Step-by-step explanation:
In a mating involving a deaf man and a deaf woman where both have a rare autosomal dominant gene causing deafness, it is possible for all their children to have normal hearing if both parents are heterozygous for the gene (Dd), meaning they each carry one deafness allele (D) and one normal allele (d). If both parents are heterozygous, the offspring could have the following genotype combinations: DD, Dd, dD, or dd. The only combination where the child would have normal hearing is the homozygous recessive (dd). Since each child has an independent chance of inheriting the alleles, it is theoretically possible for all children to be dd and therefore have normal hearing, although the likelihood decreases with the number of children.

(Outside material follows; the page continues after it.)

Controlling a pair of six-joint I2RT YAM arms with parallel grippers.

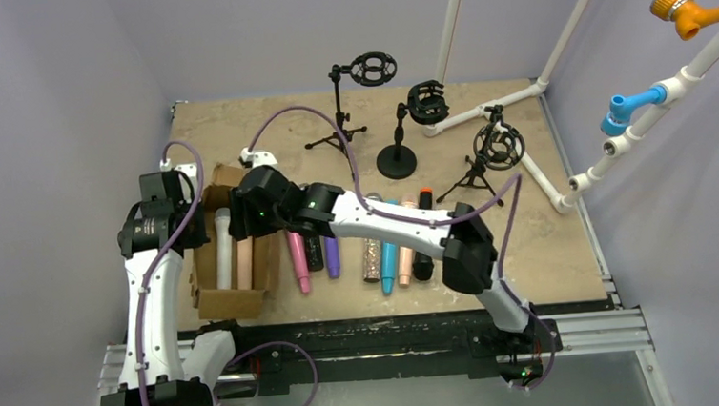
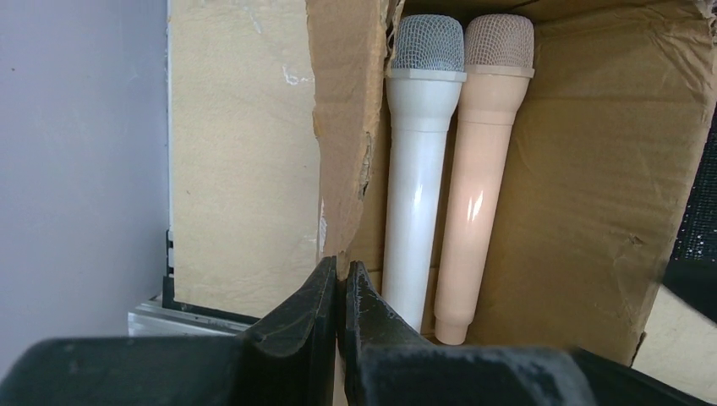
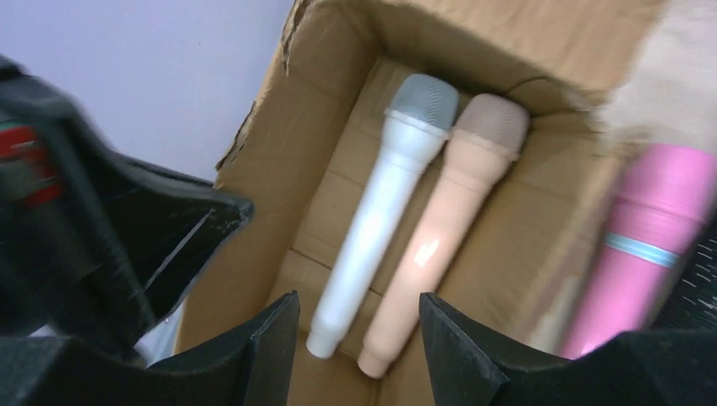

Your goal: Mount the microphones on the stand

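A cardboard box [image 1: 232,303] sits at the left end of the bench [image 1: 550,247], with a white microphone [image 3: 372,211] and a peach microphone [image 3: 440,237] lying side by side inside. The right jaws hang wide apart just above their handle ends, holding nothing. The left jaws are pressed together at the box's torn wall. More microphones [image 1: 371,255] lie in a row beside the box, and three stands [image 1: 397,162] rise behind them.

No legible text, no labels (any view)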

An individual with an autosomal dominant disorder will express the disease even with one copy of the allele. In contrast, autosomal recessive disorders require an individual to have two copies of the recessive allele to express the disease, and carriers will not display symptoms. When considering the possibility of offspring with normal hearing from two deaf parents with an autosomal dominant gene, it's critical to analyze the parents' genotypes, not the rarity of the gene.